### Instructions for the task
Every line of the entries that holds the word "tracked" is to be copied.

Records from a data collection
═══

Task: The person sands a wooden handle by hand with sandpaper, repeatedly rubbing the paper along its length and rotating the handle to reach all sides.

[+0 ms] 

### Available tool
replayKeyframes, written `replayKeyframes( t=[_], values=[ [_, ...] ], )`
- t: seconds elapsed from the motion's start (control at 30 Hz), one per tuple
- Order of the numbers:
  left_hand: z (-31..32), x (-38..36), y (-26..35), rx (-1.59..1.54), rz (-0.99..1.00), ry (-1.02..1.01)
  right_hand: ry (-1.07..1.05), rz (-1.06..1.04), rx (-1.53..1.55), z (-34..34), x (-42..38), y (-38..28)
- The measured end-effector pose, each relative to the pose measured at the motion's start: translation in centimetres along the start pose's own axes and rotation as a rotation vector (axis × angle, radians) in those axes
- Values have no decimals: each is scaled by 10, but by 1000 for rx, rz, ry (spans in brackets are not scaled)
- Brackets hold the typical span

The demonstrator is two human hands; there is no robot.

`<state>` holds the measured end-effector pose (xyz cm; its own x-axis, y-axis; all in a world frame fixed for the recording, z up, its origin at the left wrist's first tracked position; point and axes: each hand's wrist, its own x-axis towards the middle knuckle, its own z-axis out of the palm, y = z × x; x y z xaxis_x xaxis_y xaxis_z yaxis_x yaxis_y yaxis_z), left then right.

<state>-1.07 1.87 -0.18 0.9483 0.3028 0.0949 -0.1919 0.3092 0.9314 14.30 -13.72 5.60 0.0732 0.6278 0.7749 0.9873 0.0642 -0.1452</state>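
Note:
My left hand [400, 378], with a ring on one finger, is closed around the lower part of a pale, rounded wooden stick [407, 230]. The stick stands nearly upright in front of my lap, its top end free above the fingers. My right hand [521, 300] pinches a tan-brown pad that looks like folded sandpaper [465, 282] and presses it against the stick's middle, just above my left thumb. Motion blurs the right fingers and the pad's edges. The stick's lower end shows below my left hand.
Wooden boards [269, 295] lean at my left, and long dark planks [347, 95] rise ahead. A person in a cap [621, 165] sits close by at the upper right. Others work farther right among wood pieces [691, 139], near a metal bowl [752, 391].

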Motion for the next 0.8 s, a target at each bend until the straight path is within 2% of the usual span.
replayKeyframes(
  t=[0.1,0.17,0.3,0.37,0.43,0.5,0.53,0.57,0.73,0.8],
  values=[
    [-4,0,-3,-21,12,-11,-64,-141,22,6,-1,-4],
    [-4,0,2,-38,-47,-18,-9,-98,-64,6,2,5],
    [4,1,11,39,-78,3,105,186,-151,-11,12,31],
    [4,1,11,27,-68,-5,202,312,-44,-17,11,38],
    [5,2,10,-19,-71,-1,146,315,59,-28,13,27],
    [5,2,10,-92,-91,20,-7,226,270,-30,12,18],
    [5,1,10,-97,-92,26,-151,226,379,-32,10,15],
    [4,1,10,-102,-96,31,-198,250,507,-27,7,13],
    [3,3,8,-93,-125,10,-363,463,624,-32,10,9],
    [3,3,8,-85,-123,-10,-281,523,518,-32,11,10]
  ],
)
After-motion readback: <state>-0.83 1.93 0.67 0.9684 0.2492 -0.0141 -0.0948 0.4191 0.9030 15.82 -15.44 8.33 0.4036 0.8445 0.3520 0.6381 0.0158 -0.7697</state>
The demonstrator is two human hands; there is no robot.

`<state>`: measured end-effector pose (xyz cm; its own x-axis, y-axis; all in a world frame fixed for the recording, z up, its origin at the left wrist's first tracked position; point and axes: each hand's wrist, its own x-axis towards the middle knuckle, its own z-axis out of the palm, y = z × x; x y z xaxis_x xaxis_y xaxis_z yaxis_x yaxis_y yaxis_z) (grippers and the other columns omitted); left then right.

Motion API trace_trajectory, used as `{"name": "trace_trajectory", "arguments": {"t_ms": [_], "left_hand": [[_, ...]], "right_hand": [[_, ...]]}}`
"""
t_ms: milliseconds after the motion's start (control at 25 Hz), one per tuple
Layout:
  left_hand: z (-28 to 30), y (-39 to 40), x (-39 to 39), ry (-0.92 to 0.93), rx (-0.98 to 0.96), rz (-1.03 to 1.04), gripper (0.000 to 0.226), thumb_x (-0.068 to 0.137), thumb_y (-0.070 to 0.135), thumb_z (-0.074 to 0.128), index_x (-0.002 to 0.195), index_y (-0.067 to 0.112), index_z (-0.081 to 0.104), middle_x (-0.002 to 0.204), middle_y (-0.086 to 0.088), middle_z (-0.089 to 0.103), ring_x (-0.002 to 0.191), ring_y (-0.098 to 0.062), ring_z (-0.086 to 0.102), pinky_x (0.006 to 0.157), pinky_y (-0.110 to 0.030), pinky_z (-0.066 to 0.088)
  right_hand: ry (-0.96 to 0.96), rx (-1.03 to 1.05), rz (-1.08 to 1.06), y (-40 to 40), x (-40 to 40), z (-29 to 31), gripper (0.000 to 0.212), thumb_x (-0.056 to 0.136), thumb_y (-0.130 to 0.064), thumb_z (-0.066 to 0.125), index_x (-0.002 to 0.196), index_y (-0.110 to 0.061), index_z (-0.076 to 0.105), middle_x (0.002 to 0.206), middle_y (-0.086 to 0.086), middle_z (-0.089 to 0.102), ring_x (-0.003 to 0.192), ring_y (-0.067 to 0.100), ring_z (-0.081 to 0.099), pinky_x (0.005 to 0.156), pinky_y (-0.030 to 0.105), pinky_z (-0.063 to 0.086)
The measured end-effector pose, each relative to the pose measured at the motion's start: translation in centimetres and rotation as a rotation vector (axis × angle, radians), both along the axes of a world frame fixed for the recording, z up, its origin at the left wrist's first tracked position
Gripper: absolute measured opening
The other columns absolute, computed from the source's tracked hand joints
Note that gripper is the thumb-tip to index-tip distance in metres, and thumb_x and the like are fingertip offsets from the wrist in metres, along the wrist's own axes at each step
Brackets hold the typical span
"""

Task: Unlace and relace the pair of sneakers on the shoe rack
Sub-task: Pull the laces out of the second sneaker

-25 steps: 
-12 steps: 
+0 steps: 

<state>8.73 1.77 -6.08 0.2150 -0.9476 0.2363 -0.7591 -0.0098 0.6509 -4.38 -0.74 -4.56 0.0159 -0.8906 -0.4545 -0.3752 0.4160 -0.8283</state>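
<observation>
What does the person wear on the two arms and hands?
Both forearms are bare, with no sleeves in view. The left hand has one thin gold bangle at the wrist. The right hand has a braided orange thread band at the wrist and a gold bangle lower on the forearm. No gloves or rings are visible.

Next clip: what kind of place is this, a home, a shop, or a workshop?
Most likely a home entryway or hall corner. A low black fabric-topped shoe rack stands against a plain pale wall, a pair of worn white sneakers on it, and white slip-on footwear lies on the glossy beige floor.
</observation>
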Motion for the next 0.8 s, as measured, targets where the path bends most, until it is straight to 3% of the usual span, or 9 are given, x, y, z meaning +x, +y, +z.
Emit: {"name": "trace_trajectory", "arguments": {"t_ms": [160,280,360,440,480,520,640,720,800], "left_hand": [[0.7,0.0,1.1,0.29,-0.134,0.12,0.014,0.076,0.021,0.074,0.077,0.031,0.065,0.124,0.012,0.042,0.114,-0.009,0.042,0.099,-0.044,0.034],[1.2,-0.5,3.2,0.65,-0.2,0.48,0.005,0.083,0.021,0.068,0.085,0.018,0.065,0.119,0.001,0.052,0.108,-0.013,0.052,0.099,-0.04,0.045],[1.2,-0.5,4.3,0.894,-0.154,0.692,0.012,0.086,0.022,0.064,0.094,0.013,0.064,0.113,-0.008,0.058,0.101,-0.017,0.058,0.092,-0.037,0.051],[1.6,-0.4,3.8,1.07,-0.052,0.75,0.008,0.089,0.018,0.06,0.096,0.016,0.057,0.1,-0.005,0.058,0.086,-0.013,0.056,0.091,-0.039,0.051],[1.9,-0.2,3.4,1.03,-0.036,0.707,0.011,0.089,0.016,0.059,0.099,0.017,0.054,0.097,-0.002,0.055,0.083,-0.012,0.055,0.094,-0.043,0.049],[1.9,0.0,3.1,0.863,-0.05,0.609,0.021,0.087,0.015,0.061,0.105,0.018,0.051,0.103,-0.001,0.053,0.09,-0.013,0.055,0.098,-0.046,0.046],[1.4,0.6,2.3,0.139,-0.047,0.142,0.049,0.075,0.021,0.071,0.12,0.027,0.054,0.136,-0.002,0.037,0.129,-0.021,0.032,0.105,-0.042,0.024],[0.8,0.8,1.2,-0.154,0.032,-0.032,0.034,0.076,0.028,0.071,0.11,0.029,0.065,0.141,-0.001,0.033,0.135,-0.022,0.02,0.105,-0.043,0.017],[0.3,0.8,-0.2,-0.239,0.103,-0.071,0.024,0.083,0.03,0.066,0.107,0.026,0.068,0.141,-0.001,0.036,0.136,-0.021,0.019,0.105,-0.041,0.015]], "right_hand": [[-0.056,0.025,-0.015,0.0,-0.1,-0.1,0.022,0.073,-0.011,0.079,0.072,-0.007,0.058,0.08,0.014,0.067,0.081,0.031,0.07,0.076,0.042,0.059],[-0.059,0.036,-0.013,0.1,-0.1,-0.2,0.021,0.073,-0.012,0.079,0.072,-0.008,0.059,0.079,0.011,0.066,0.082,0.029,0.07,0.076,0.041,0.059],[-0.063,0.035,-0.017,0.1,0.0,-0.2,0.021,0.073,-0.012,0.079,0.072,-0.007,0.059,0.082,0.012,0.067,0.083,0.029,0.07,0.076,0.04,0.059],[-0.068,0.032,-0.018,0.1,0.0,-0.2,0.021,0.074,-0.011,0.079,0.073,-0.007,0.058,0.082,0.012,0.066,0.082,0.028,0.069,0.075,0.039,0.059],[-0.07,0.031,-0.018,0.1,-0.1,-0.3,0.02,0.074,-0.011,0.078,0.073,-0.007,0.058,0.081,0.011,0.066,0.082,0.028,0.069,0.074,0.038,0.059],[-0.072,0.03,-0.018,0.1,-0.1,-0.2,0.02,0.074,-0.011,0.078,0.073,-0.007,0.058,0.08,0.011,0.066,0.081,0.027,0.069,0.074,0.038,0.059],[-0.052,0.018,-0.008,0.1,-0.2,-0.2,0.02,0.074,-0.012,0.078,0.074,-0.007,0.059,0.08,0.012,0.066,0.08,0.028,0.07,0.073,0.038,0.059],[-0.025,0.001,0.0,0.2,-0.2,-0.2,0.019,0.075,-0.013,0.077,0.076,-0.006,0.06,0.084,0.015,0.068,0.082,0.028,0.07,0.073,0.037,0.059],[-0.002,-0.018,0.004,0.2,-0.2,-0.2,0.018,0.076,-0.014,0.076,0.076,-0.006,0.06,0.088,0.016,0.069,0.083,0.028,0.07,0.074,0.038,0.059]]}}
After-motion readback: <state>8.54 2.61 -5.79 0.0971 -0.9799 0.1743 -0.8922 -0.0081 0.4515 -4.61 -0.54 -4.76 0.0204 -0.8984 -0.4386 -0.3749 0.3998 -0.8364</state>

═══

### Task answer
`<state>` holds the measured end-effector pose (xyz cm; its own x-axis, y-axis; all in a world frame fixed for the recording, z up, its origin at the left wrist's first tracked position; point and axes: each hand's wrist, its own x-axis towards the middle knuckle, its own z-axis out of the palm, y = z × x; x y z xaxis_x xaxis_y xaxis_z yaxis_x yaxis_y yaxis_z), left then right.
`<state>`: measured end-effector pose (xyz cm; its own x-axis, y-axis; all in a world frame fixed for the recording, z up, its origin at the left wrist's first tracked position; point and axes: each hand's wrist, its own x-axis towards the middle knuckle, its own z-axis out of the palm, y = z × x; x y z xaxis_x xaxis_y xaxis_z yaxis_x yaxis_y yaxis_z) (grippers and the other columns omitted); left then right.
The measured end-effector pose, each relative to the pose measured at the motion's start: translation in centimetres and rotation as a rotation vector (axis × angle, radians), both along the axes of a world frame fixed for the recording, z up, its origin at the left wrist's first tracked position
The other columns absolute, computed from the source's tracked hand joints

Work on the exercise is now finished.